Further through the Electrostatics module, outer electrodes (Fig. 1a) were grounded, i.e., not supplied voltage, while the center electrode was supplied a 10 V potential. Through the COMSOL Mesh module, an extra fine element size was selected under a Physics-controlled mesh, which provided thorough detail in output data while mitigating laborious and time-consuming analysis through more specific element sizes.

Barcoded particle modeling

Barcoded particle dimensions modeled in COMSOL Multiphysics are 330 µm in length, 30 µm in height, and 70 µm in width. The removed barcoded regions are 12 µm in width, 50 µm in both depth and length and are spaced 40 µm apart. (Fig. 2). Physical PDMS-based barcoded particles are fabricated by stop-flow lithography and will travel through the center of the microfluidic channel aligned axially with channel length based on laminar, pressure driven flow generating the fastest fluid velocity at the channel’s center. For simulations, the PDMS barcodes have material properties of 2.75 relative permittivity (εr), zero electrical conductivity, 9*10−4 K−1 coefficient for thermal expansion (α), 1460 J/(kg*K) heat capacity at constant pressure (Cp), 9.7*102 kg/m3 density (ρ), 0.16 W/(m*K) thermal conductivity at 25 °C (k), 0.75 MPa elastic modulus (E), and 0.49 Poisson’s ratio (ν). Under the Study module in COMSOL, a parametric sweep was conducted as the x-position of the particle in unison with any attached microspheres or array of microspheres varied from 25 µm to 429 µm in x and recorded every 2 µm. The output solution was electric potential across the globally-defined geometric parameters, while the input voltage was defined with a 300 kHz frequency over the study period. Convergence with the study was resolved after 4 iterations, and electric potential data was evaluated and exported from the Results module following study analysis.

Microsphere modeling

Microsphere dimensions were defined solely by particle radius through COMSOL Multiphysics. For results from Fig. 1, microsphere radius was set as 5 µm, while microsphere radius was 3.5, 5, and 6 µm for the 7, 10, and 12 µm microspheres used from Fig. 4. Further studies in orientation analysis and using top-bottom electrode configurations incorporated microspheres with 5 µm radii.

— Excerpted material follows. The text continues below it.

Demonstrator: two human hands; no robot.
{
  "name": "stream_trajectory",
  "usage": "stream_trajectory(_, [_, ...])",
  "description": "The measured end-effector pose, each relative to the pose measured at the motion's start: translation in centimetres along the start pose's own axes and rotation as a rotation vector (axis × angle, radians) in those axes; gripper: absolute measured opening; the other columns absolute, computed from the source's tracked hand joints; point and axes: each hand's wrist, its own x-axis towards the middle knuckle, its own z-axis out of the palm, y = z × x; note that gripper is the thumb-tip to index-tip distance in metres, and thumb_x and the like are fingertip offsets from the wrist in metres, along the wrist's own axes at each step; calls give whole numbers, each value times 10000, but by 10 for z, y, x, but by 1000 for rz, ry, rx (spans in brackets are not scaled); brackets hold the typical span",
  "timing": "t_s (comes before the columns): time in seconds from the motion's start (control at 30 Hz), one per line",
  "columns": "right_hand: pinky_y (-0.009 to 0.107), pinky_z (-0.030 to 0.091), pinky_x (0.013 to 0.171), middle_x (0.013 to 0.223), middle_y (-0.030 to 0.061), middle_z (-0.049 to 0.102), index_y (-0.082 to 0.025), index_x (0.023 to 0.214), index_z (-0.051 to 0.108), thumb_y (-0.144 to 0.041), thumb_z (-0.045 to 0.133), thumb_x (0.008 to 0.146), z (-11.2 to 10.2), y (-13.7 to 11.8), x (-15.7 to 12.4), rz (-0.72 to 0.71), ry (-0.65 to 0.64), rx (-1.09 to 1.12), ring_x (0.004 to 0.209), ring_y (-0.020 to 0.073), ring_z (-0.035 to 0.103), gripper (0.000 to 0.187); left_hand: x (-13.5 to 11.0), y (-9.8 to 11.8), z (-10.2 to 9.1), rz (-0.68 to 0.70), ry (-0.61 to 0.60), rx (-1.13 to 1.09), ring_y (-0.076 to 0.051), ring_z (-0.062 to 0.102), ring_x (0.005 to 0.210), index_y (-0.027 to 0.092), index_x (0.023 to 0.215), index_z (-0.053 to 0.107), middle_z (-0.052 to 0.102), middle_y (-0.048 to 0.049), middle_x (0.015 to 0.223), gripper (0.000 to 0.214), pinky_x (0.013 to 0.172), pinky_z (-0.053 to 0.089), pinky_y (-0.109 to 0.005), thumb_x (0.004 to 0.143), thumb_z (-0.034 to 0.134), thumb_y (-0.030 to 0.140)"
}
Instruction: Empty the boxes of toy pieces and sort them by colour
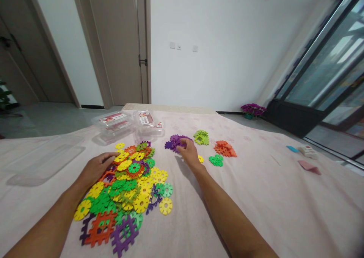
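Observation:
A big mixed heap of plastic interlocking pieces, yellow, green, orange and purple, lies in front of me. My left hand rests at its left edge, fingers stretched toward the pieces and touching them. Farther off, my right hand is at a pile of purple pieces, thumb and fingers pinched on a purple piece that they partly hide. Right of that hand are small piles of light green pieces, orange pieces and green round pieces. A yellow round piece shows just beside my right wrist.
Clear lidded boxes with labels stand at the back left of the cloth-covered table. A clear open tray lies far left. At the right are a pink scrap, a blue item and a white packet.

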Motion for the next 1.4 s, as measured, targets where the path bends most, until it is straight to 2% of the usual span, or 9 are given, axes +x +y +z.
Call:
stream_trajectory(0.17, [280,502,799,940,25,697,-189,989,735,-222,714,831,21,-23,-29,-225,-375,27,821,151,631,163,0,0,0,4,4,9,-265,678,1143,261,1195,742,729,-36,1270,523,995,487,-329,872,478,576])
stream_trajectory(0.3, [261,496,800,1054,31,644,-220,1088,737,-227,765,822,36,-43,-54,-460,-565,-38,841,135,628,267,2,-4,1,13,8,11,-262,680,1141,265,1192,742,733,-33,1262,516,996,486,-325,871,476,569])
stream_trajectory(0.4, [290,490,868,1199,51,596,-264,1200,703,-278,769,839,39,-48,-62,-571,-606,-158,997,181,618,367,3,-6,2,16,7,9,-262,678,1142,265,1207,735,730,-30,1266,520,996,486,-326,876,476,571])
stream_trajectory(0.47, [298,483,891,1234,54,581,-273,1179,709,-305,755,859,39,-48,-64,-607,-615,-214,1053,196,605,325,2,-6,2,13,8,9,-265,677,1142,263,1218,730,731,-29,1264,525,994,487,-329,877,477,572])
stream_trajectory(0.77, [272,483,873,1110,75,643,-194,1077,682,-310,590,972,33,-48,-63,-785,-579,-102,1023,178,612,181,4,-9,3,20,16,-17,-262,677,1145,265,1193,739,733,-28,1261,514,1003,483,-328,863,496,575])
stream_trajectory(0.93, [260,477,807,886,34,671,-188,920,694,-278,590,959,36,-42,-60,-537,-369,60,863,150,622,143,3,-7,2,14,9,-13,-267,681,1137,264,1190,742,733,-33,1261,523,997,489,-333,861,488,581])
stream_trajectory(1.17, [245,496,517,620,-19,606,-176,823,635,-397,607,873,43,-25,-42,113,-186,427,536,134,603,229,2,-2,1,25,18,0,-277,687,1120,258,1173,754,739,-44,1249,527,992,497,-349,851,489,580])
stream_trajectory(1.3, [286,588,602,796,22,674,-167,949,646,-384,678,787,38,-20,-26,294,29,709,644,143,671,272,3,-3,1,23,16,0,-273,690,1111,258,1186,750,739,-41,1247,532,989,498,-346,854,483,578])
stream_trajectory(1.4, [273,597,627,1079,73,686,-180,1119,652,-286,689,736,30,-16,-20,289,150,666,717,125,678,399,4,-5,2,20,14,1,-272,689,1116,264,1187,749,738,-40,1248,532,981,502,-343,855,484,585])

For microsphere material, glass was selected. Using a 300 kHz voltage frequency, the electric signal is unable to penetrate through a cell’s phospholipid bilayer, which under these conditions behaves as electrically inert. With this assumption, a glass material with similar size to a cell reduces the strain of modeling the 20 nm cell membrane and would hamper simulation progress, performed similarly to others in the field53. All material parameters remained constant for microsphere modeling, including a 4.2 relative permittivity (εr), 1*10−14 S/m electrical conductivity, 9*10−4 K−1 coefficient for thermal expansion (α), 730 J/(kg*K) heat capacity at constant pressure (Cp), 2.21*103 kg/m3 density (ρ), 1.4 W/(m*K) thermal conductivity at 25 °C (k), 70 GPa elastic modulus (E), and 0.21 Poisson’s ratio (ν), and 1 relative permeability (µ).